The velocity, tenacity, and complexity that characterize our times raise a significant challenge for designers and for those responsible for their education: how can we prepare the next generation of interaction designers to tackle the complexities and uncertainties that we face today and will face in the future? What kind of tools, techniques, and knowledge are necessary to untangle existing, and reshape future, sociotechnical relations? How can we encourage young designers to engage in their tasks with creativity, purpose, social awareness, and responsibility?

These questions motivate the project-based design course, Interactive Technology Design (ITD), part of the Design for Interaction (DfI) MSc program at Delft University of Technology’s Faculty of Industrial Design Engineering. The course combines futuring techniques with fast-paced, iterative prototyping, aimed at creating tangible interaction experiences of speculative futures.

We have leveraged the 2018 edition of ITD as a vehicle for challenging our collective assumptions about the future of cities and citizenship.
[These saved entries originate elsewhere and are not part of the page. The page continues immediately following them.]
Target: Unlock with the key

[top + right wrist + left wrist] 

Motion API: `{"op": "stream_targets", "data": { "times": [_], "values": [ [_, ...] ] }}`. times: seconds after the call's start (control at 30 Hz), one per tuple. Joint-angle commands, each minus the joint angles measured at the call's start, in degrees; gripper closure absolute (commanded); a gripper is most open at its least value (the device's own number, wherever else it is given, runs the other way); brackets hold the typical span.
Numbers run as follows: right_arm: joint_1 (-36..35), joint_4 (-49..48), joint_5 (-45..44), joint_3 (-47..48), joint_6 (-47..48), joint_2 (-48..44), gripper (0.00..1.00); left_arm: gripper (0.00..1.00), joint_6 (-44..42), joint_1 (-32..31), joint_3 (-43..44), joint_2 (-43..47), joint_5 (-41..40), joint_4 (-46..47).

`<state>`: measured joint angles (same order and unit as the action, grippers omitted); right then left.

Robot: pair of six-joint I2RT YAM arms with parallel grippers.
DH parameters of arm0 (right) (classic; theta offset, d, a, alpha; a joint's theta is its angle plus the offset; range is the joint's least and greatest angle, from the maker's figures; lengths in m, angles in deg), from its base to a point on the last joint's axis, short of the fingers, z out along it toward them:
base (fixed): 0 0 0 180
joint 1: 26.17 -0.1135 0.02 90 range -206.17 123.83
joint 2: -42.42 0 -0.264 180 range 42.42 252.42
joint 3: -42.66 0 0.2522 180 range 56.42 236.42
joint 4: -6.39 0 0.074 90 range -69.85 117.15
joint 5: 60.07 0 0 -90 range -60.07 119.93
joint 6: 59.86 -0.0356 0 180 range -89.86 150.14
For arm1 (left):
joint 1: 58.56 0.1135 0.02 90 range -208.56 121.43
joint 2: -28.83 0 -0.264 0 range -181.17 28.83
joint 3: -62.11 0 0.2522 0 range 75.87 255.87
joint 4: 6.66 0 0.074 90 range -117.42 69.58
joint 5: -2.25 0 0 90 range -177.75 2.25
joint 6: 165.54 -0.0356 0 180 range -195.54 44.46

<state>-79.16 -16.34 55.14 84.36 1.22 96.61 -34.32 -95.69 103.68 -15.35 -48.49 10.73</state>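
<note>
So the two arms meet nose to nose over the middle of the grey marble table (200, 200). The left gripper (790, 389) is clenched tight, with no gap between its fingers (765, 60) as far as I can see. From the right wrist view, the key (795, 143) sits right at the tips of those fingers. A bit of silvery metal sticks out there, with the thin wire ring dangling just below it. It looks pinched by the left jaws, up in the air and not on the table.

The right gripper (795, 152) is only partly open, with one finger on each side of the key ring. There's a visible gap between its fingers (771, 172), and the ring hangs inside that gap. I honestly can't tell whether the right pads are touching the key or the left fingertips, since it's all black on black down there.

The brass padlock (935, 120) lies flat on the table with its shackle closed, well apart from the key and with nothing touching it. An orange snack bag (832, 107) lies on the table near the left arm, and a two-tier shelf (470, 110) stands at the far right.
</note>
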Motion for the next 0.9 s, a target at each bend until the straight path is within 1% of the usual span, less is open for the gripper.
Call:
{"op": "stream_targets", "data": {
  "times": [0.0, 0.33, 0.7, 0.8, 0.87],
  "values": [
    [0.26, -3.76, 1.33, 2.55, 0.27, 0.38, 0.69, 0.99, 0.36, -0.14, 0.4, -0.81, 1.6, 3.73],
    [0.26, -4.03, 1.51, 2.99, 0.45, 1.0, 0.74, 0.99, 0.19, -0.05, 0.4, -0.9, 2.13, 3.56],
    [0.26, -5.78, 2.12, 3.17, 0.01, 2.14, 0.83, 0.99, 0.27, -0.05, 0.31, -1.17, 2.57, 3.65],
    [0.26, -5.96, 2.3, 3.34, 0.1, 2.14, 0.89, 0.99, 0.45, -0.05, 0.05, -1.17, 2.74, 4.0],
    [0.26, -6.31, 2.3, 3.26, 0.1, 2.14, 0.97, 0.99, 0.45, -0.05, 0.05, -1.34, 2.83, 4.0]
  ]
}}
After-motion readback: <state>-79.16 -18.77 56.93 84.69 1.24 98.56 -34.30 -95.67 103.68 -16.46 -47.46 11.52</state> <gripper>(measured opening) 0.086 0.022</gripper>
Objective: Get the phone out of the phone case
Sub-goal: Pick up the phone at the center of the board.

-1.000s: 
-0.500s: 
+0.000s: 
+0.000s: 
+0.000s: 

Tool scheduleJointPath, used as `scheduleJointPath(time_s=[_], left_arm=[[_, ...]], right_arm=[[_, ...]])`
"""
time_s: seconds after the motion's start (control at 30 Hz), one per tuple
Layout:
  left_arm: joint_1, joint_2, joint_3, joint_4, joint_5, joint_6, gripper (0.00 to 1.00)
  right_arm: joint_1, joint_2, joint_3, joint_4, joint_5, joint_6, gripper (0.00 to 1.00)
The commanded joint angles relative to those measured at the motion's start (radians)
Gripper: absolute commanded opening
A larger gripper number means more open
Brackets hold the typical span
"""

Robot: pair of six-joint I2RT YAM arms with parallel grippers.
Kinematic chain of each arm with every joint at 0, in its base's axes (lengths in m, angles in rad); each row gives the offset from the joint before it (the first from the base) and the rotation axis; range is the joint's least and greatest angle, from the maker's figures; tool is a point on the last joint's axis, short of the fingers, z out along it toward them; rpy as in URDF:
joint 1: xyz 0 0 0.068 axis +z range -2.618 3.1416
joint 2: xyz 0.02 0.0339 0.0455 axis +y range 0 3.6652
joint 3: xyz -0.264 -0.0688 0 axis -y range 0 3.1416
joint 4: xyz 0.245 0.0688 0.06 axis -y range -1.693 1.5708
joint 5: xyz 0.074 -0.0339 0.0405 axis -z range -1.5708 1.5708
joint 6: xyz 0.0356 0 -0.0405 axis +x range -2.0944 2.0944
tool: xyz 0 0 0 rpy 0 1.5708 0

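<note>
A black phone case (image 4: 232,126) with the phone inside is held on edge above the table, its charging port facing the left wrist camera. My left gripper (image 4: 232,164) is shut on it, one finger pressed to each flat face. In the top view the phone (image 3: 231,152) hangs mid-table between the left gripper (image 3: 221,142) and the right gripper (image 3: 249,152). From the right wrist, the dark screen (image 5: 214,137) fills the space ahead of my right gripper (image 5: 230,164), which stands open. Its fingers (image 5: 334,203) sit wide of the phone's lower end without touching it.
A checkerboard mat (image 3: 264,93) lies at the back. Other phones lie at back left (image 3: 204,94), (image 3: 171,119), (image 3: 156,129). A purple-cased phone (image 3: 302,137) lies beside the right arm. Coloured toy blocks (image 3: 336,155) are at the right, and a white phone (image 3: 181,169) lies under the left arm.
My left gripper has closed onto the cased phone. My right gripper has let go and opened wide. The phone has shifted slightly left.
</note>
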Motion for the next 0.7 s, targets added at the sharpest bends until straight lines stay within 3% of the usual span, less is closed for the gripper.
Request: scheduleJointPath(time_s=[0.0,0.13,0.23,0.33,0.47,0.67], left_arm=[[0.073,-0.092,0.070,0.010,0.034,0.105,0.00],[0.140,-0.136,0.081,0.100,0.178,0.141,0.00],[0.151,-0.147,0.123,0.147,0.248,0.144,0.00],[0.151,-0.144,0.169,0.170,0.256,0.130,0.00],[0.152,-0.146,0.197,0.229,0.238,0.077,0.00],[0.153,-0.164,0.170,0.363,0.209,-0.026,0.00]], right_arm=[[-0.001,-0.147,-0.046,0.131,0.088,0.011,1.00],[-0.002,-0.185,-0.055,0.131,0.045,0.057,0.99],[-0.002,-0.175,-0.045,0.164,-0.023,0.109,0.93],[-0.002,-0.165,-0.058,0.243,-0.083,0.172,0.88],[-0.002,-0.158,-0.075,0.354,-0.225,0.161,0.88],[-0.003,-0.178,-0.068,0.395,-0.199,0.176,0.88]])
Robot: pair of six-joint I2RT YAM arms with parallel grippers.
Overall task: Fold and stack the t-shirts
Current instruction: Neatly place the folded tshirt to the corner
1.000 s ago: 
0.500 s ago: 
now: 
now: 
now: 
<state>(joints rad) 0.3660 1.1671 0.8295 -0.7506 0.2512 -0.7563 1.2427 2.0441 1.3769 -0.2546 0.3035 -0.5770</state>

When big data is touted as the foundation of “smart” cities, and when new technologies ranging from self-driving cars to genetic engineering are bound to impact every aspect of urban life, a critical view on the consequences of these developments becomes more relevant than ever. Taking future Rotterdam as a case study, and in collaboration with the Horizon-2020 CAPS project, Open for Citizens, 34 teams of ITD students have designed and prototyped interactive “tools for urban citizenship”. The resulting speculative futures presented in this book open our eyes to the effects that ubiquitous big data, combined with new futuristic technologies may have on the social fabric of our cities.

The site and ‘real world’ context for the course’s speculative exploration is a future Rotterdam. A diverse, dynamic city, Rotterdam is considered a hub of social and technological innovation – truly a future-facing city. At the same time, the city is struggling with serious dilemmas concerning cultural diversity, immigration, socioeconomic inequality, and more. Each group of students was assigned one of Rotterdam’s neighbourhoods and given an urban theme: energy, housing, health, natural resources, food security, and mobility. Groups explored their assigned neighbourhoods on fact-finding excursions, and used their findings to design prototypes that reflect the neighbourhood’s character and address its specific challenges. Early prototypes were exhibited and tested by locals during the Future Flux Festival.

All in all, the 34 projects featured in this catalog provide us with a glimpse of what the future may hold for Rotterdam, but they also provide us with a window into the future of design. As the projects make evident, future designers may still be expected to solve complex problems, but as those problems become more and more ‘wicked’ – hard to define and difficult to untangle – communicating the future in provocative, imaginative ways will become inseparable from designing sustainable solutions for it.

We hope you find the projects as thought-provoking and inspiring as we do.